## Work instructions
Copy, word for word, the opening line of the data and each line after it until the line that contains "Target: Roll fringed", which is included. Leave the pictures out.

## Record excerpts
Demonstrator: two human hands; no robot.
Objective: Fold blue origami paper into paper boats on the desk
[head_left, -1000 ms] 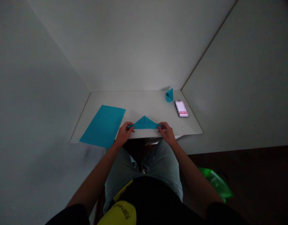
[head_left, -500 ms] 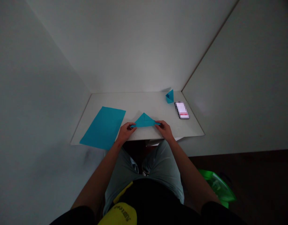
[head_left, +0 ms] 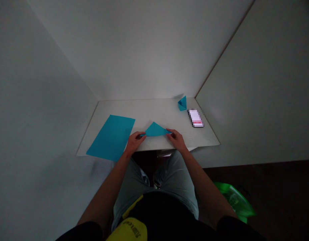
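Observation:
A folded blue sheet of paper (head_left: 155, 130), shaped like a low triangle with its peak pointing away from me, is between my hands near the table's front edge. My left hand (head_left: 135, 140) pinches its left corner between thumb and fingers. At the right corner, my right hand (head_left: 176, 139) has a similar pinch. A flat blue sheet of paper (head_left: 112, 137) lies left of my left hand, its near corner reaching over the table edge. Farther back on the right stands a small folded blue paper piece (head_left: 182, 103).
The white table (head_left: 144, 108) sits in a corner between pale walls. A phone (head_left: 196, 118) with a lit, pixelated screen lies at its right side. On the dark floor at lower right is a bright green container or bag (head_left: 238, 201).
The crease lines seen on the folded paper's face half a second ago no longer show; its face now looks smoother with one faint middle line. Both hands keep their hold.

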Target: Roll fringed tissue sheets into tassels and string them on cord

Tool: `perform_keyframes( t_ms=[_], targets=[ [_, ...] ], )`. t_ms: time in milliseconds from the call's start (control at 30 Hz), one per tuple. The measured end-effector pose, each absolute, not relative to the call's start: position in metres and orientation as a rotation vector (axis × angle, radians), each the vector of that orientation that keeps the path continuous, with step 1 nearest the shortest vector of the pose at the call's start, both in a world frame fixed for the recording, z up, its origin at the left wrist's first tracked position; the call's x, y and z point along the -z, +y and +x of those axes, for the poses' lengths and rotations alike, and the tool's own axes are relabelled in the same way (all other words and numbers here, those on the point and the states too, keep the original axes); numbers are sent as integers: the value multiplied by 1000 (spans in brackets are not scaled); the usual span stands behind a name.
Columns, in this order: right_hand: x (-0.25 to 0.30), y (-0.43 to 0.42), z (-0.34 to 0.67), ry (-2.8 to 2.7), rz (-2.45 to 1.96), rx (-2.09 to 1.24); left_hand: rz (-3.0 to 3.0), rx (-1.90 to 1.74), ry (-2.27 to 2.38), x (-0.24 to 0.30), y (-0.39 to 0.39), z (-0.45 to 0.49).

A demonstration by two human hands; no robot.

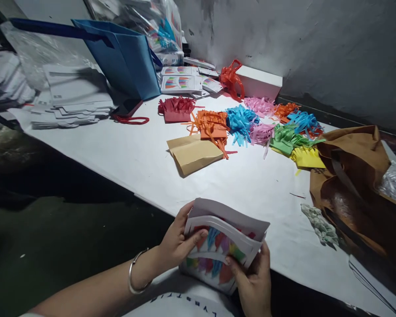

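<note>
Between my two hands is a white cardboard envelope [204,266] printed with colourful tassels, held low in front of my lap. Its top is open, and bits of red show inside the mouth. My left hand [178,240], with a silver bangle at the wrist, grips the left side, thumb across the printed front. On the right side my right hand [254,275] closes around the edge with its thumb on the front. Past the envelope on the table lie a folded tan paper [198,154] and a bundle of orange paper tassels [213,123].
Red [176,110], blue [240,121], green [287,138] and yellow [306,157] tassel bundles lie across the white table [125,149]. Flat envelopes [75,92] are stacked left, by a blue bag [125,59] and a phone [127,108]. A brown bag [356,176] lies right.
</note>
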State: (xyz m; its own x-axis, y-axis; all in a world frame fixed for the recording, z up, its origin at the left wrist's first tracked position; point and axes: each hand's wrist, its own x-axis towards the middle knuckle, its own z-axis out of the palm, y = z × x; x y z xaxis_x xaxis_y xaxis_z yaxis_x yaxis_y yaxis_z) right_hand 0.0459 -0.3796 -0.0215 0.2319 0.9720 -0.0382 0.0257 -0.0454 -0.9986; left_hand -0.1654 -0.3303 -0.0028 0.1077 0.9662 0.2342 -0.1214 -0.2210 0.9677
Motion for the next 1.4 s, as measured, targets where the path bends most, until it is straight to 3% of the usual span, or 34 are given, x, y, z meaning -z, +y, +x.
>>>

## Response
Demonstrator: two human hands; no robot.
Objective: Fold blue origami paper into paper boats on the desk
[head_left, -1000 ms] 
[head_left, -500 ms] 
[head_left, +0 ms] 
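Observation:
A folded blue sheet of paper (head_left: 155, 130), shaped like a low triangle with its peak pointing away from me, is between my hands near the table's front edge. My left hand (head_left: 135, 140) pinches its left corner between thumb and fingers. At the right corner, my right hand (head_left: 176, 139) has a similar pinch. A flat blue sheet of paper (head_left: 112, 137) lies left of my left hand, its near corner reaching over the table edge. Farther back on the right stands a small folded blue paper piece (head_left: 182, 103).
The white table (head_left: 144, 108) sits in a corner between pale walls. A phone (head_left: 196, 118) with a lit, pixelated screen lies at its right side. On the dark floor at lower right is a bright green container or bag (head_left: 238, 201).
The crease lines seen on the folded paper's face half a second ago no longer show; its face now looks smoother with one faint middle line. Both hands keep their hold.
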
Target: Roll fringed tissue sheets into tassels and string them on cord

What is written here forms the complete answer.